Veja alguns trechos das reflexões debatidas por Maurício Barreto. A apresentação e o vídeo com a íntegra da palestra estão disponíveis.
Ciência - “Para mim, a pesquisa é uma forma de entender o mundo. Evidentemente, esse é um entendimento parcial, incompleto. Mas, quem tem o entendimento completo das coisas? A ciência é mecanismo da inteligência humana de tentar resolver seus problemas. O Brasil hoje produz 2% da produção científica do mundo. Como nos conectamos para ser parte dessas soluções e como resolvemos nossos problemas locais?.”

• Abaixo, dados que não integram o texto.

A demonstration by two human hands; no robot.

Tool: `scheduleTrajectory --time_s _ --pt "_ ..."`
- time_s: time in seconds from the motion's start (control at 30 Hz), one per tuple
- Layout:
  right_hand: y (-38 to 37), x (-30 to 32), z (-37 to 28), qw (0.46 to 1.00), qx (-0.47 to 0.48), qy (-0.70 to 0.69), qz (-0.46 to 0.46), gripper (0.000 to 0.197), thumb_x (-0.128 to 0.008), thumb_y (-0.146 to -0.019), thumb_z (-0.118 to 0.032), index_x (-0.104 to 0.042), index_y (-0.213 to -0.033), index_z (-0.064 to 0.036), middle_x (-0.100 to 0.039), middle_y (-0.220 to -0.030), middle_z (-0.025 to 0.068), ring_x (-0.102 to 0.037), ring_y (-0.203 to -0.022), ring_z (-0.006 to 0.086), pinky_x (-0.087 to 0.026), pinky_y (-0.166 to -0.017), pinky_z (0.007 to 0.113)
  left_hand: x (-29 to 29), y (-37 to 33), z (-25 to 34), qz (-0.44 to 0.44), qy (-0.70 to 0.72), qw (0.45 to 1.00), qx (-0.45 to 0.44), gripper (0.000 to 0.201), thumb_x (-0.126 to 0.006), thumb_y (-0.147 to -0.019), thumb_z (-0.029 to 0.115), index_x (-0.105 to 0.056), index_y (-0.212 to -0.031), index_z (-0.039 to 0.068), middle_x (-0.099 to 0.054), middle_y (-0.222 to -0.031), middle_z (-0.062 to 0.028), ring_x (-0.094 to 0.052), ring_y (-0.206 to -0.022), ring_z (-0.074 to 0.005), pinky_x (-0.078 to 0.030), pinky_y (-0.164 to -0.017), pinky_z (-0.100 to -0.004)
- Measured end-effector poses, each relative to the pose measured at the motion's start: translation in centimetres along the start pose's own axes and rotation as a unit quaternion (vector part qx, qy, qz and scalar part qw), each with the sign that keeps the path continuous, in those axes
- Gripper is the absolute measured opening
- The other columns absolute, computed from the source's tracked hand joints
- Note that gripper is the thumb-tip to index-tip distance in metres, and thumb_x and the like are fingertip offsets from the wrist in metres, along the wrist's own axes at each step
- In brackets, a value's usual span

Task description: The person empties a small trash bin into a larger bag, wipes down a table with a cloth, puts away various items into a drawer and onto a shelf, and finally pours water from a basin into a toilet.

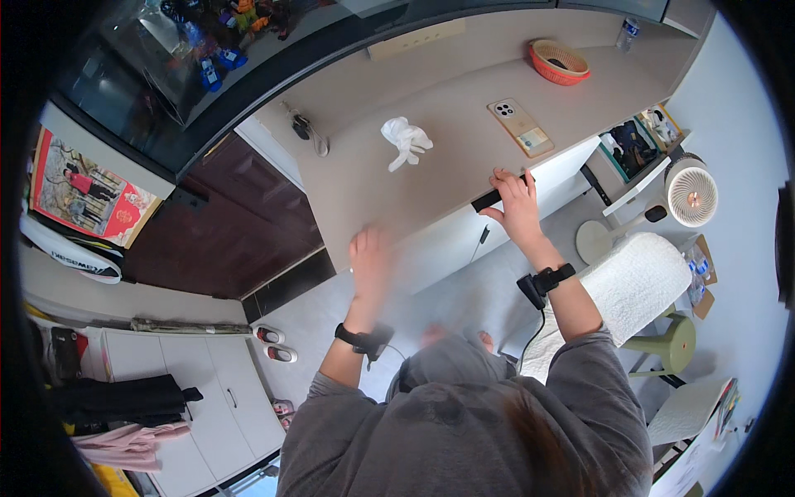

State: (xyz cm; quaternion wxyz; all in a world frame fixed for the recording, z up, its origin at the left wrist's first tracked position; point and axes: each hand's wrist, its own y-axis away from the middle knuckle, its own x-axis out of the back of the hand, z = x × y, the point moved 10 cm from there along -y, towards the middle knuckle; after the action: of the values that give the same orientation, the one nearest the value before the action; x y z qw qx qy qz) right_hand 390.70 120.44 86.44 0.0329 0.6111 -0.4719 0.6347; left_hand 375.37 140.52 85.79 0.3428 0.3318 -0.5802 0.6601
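At the front edge of the beige countertop [464, 157], my right hand [515, 209] is closed round a slim black rectangular object [487, 200]. My fingers cover part of it, so its kind does not show. My left hand [370, 258] is by the counter's left front corner, blurred by motion, and its fingers cannot be read. Between and beyond my hands lies a crumpled white tissue [406, 142]. Farther right, a gold phone [521, 127] rests flat on the counter, with its camera side up.
A red and tan basket [560, 62] and a clear bottle [628, 35] stand at the back right. An open drawer [631, 151] holds dark items. A white fan [691, 192], a white-covered seat [625, 290] and a green stool [672, 341] stand right. Shoes [275, 344] lie on the floor.
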Motion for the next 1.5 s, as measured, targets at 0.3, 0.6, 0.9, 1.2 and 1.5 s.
scheduleTrajectory --time_s 0.3,0.6,0.9,1.2,1.5 --pt "0.9 0.6 -0.6 0.998 -0.039 -0.04 0.026 0.062 -0.072 -0.072 -0.024 -0.044 -0.123 -0.0041 -0.04 -0.135 0.0092 -0.032 -0.13 0.0249 -0.022 -0.107 0.045 0.3 -1.0 0.4 -0.045 -0.008 0.999 0.027 0.046 -0.073 -0.065 0.014 -0.052 -0.105 0.006 -0.051 -0.114 -0.0107 -0.047 -0.103 -0.0287 -0.039 -0.083 -0.0394" --pt "1.1 0.5 0.1 0.996 -0.071 -0.053 0.015 0.057 -0.069 -0.073 -0.023 -0.046 -0.122 -0.0053 -0.039 -0.135 0.0099 -0.032 -0.13 0.025 -0.022 -0.108 0.044 -3.4 -12.4 0.3 -0.11 0.065 0.991 -0.027 0.06 -0.063 -0.078 0.035 -0.043 -0.127 0.008 -0.048 -0.12 -0.022 -0.048 -0.107 -0.0399 -0.043 -0.087 -0.0444" --pt "4.5 3.7 2.9 0.98 -0.121 -0.159 -0.008 0.05 -0.062 -0.078 -0.019 -0.046 -0.123 -0.0029 -0.044 -0.131 0.0172 -0.047 -0.115 0.0322 -0.035 -0.1 0.04 -10.9 -22.4 0.8 -0.177 0.016 0.984 -0.012 0.038 -0.052 -0.085 0.035 -0.062 -0.1 0.002 -0.064 -0.093 -0.0191 -0.061 -0.083 -0.0354 -0.048 -0.072 -0.0439" --pt "9.9 17.6 11.8 0.948 -0.154 -0.254 0.111 0.068 -0.068 -0.074 -0.014 -0.034 -0.133 -0.01 -0.037 -0.136 0.0158 -0.052 -0.107 0.0327 -0.046 -0.087 0.038 -6.6 -16.1 32.8 -0.298 0.496 0.793 -0.191 0.022 -0.067 -0.079 0.011 -0.046 -0.072 0.007 -0.044 -0.07 0.0031 -0.039 -0.064 -0.0064 -0.034 -0.054 -0.0213" --pt "17.1 25.7 29.0 0.911 -0.311 -0.258 0.081 0.021 -0.057 -0.077 -0.002 -0.061 -0.098 -0.0026 -0.063 -0.089 0.0128 -0.061 -0.085 0.0273 -0.048 -0.074 0.034 -12.4 -18.5 48.3 -0.392 0.48 0.753 -0.223 0.024 -0.064 -0.081 0.015 -0.046 -0.093 0.005 -0.052 -0.084 -0.0051 -0.05 -0.074 -0.0126 -0.043 -0.067 -0.0257"
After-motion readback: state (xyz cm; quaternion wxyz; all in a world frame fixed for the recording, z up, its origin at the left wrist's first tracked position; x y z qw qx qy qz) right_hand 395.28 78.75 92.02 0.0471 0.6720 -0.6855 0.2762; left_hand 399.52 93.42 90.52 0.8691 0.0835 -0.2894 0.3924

Percepção da saúde – “As condições de saúde são expressão dos processos históricos e dos contextos políticos, econômicos, culturais, sociais e ambientais. A forma como percebemos os problemas de saúde também é socialmente construída. A percepção desses problemas não é homogênea, há uma percepção subjetiva. Hoje, sete milhões de pessoas morem por ano porque fumam. Isso está na página da Organização Mundial da Saúde, que não diz claramente como resolver esse problema. Já outras questões menores são maximizadas. Ficamos pensando: o que é importante no campo da saúde?”
Desigualdades – “Uma questão que é cara em saúde hoje é a das desigualdades. Essa sanha neoliberal de processos cumulativos e geradores de desigualdades é uma questão. No campo da saúde, entendemos essas desigualdades comparando, não existe um absoluto. São processos, por isso essa perspectiva da saúde global – entender a saúde de uma sociedade em comparação com outra. Só entendemos as condições de saúde e as desigualdades através de comparações.”

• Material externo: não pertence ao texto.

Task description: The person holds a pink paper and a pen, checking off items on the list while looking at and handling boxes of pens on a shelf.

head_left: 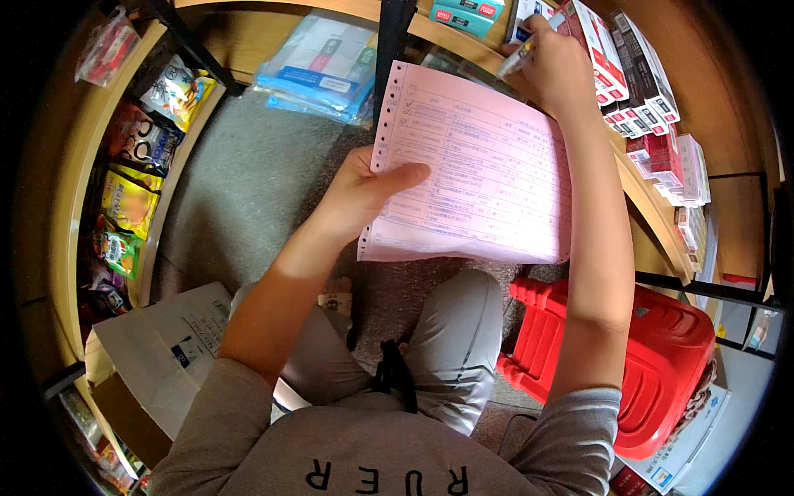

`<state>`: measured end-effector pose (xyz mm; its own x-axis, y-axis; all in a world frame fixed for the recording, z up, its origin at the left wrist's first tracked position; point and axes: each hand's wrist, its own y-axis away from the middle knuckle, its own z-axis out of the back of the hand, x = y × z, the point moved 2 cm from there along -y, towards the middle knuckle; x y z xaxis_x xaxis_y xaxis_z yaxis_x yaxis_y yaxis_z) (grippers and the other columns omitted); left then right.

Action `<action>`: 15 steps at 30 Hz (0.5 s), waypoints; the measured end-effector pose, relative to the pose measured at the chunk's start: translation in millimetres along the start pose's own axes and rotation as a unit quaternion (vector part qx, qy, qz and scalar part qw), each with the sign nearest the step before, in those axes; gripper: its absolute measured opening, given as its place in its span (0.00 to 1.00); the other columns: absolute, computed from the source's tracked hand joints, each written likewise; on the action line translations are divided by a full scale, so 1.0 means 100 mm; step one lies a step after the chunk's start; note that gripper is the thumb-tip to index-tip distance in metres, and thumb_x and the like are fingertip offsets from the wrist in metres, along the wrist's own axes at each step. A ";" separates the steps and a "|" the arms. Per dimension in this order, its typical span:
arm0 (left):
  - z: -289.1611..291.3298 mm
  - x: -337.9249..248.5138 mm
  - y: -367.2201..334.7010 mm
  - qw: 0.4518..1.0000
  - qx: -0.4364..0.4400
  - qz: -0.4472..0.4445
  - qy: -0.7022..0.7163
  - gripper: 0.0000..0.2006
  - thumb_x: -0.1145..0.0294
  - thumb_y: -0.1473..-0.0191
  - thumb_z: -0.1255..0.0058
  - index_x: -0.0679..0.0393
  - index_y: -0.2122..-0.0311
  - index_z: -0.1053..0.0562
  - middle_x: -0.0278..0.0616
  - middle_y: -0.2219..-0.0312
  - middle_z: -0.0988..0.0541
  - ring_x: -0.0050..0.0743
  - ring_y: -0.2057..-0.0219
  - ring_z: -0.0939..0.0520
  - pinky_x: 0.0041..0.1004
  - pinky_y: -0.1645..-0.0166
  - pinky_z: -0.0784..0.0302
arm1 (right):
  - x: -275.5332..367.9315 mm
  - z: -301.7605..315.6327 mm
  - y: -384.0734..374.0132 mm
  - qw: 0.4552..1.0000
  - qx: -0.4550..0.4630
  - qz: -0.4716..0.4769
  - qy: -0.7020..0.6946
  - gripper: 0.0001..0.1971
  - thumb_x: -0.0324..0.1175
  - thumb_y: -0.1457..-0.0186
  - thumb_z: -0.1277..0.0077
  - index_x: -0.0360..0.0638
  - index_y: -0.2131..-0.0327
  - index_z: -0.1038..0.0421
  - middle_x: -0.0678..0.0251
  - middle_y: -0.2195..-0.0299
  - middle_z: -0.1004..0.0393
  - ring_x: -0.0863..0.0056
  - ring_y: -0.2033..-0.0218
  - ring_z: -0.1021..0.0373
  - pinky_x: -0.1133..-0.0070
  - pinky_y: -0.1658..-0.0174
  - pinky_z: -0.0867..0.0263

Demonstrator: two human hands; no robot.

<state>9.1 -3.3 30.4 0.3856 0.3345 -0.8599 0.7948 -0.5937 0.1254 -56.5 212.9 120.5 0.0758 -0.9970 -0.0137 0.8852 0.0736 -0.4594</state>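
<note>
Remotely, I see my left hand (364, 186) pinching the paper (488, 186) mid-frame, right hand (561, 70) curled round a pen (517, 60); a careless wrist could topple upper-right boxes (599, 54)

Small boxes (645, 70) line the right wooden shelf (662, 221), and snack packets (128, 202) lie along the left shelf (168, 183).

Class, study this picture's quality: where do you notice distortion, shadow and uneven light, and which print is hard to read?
Head view: the wooden shelf on the left bows along the black rim; head view: shadow darkens the floor beside it; head view: the left forearm is brighter toward the wrist; head view: the sheet's small print looks faint.
</note>
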 end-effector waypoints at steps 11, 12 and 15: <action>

Incertezas – “Nosso entendimento dos problemas de saúde mistura conhecimentos sólidos com incertezas, ambiguidades e, não infrequentemente, ignorâncias. Infelizmente, isso é usado hoje de várias formas, algumas negativas, por indústrias. A implantação da dúvida é uma vantagem para certas questões em litígio na sociedade.”

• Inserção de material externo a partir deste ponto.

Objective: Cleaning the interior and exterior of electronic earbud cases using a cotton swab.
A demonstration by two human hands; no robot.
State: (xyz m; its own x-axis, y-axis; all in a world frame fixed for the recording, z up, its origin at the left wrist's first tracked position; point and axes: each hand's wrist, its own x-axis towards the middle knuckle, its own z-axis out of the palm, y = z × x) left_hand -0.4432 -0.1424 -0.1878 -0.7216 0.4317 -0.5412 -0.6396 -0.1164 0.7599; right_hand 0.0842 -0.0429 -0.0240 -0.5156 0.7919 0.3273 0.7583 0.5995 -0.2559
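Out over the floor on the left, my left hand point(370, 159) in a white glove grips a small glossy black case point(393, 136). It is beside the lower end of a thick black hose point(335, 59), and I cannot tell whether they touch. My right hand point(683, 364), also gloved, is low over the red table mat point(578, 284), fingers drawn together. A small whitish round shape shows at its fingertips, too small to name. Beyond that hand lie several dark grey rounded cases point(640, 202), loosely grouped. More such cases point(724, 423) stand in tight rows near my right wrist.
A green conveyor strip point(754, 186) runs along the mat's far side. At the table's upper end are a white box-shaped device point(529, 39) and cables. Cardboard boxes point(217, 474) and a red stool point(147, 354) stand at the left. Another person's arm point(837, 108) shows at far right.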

Democracia - “A questão saúde no mundo contemporâneo está no epicentro dos debates políticos e reflete lógicas políticas em confronto. No momento em que a gente vive, de confronto, não há só o risco de adoecimento, mas inclusive o risco da própria democracia. Não pode existir democracia em sociedades desiguais.”
SUS - “A Fiocruz tem um compromisso histórico com a estruturação e a sobrevivência do SUS, um modelo que vai contra a onda neoliberal num país em desenvolvimento. A questão de saúde tem cada vez mais importância política no mundo contemporâneo, porque diz respeito ao cotidiano das pessoas. O sistema de saúde inglês é um modelo internacional de saúde bastante entranhado na sociedade e tem resistido bravamente aos ataques neoliberais. Resistiu aos governos conservadores, está com uma carga imensa de problemas, mas ninguém conseguiu destruir o sistema, porque está entranhado no cotidiano das pessoas. Isso é uma lição pra gente entender. A vinculação nossa com o SUS tem um sentido político imenso.”
Urbanização – “Temos a questão urbana: as cidades como o epicentro da vida moderna. Deixamos de viver em espaços largos para viver em espaços contíguos e isso tem imensas repercussões no campo da saúde, como a transmissão de doenças infecciosas. Por exemplo, a questão da hanseníase, que foi controlada no século 18 e 19. Nós estamos vendo no Brasil uma imensa dificuldade de controlar, em parte porque a hanseníase se urbanizou. E temos todos os reflexos das desigualdades e das injustiças sociais que se cristalizam no ambiente urbano e que têm suas consequências na saúde.”